## Exercise data
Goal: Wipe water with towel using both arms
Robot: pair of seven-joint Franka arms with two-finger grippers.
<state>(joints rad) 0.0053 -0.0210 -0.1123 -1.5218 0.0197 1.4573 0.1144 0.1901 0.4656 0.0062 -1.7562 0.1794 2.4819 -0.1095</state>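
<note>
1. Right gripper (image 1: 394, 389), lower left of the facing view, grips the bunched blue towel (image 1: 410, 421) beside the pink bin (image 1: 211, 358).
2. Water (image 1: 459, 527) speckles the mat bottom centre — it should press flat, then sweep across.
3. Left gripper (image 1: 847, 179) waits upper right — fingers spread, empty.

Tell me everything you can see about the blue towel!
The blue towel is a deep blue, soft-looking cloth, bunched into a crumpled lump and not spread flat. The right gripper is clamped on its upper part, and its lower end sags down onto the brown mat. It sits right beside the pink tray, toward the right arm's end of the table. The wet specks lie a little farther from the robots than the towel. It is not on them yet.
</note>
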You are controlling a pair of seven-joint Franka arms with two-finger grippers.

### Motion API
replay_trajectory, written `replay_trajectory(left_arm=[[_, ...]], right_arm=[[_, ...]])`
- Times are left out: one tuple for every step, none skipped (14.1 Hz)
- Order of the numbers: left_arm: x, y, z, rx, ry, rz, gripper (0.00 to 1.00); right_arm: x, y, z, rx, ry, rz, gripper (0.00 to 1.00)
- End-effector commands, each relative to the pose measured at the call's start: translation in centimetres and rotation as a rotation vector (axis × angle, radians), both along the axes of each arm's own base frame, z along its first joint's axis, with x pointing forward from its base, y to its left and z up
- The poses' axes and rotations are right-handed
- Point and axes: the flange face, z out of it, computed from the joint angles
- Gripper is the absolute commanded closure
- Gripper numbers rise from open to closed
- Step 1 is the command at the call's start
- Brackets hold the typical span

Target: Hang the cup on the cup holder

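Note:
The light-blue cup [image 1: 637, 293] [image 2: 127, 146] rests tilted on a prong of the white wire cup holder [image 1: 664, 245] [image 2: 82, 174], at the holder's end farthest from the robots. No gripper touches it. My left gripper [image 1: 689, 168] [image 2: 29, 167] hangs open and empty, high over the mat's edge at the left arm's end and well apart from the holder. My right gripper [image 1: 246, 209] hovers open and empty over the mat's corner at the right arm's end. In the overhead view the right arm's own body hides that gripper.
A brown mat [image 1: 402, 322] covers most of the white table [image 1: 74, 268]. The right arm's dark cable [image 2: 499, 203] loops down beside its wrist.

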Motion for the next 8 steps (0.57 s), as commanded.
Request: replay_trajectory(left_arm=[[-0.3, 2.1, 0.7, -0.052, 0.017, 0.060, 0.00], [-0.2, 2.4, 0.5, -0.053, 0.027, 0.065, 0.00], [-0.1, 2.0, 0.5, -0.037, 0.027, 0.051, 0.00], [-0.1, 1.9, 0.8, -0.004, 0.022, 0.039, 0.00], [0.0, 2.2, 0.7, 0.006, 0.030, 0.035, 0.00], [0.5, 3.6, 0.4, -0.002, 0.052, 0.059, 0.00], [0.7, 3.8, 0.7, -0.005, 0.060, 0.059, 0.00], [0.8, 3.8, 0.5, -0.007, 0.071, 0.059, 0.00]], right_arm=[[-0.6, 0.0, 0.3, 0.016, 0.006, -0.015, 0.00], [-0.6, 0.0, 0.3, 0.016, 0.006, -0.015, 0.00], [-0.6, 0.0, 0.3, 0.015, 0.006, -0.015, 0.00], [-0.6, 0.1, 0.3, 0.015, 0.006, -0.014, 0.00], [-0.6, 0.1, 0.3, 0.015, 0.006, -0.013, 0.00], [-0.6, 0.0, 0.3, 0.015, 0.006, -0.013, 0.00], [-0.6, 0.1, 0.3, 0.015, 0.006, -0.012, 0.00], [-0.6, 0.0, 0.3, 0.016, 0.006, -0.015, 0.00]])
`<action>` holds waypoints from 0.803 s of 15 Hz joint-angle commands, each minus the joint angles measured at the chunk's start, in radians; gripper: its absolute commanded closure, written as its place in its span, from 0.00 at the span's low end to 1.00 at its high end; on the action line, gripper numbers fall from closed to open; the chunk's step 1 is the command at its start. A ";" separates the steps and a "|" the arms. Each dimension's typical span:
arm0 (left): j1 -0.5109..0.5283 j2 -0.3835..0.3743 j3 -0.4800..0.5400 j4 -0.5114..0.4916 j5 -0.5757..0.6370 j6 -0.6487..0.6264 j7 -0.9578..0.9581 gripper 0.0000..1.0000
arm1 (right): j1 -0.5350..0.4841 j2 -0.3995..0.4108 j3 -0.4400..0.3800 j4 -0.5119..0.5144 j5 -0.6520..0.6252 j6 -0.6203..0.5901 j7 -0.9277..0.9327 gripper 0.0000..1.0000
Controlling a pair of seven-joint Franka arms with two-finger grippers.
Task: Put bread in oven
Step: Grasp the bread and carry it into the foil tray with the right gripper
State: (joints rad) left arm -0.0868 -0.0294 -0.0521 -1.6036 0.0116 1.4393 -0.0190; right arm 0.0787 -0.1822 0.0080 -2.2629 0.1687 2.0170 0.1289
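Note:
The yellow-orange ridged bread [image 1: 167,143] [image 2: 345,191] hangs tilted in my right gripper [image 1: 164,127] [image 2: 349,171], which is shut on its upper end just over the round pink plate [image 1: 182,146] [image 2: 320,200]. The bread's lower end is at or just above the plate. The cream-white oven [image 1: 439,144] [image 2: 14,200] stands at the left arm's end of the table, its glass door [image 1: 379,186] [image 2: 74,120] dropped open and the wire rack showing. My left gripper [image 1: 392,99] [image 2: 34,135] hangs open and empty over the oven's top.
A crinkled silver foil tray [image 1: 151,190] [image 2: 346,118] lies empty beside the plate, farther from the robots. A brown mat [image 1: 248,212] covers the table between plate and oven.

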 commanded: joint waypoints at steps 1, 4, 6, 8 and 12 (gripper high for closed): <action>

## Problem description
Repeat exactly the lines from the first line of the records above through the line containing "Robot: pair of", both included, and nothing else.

## Task response
Goal: Wipe water with towel using both arms
Robot: pair of seven-joint Franka arms with two-finger grippers.

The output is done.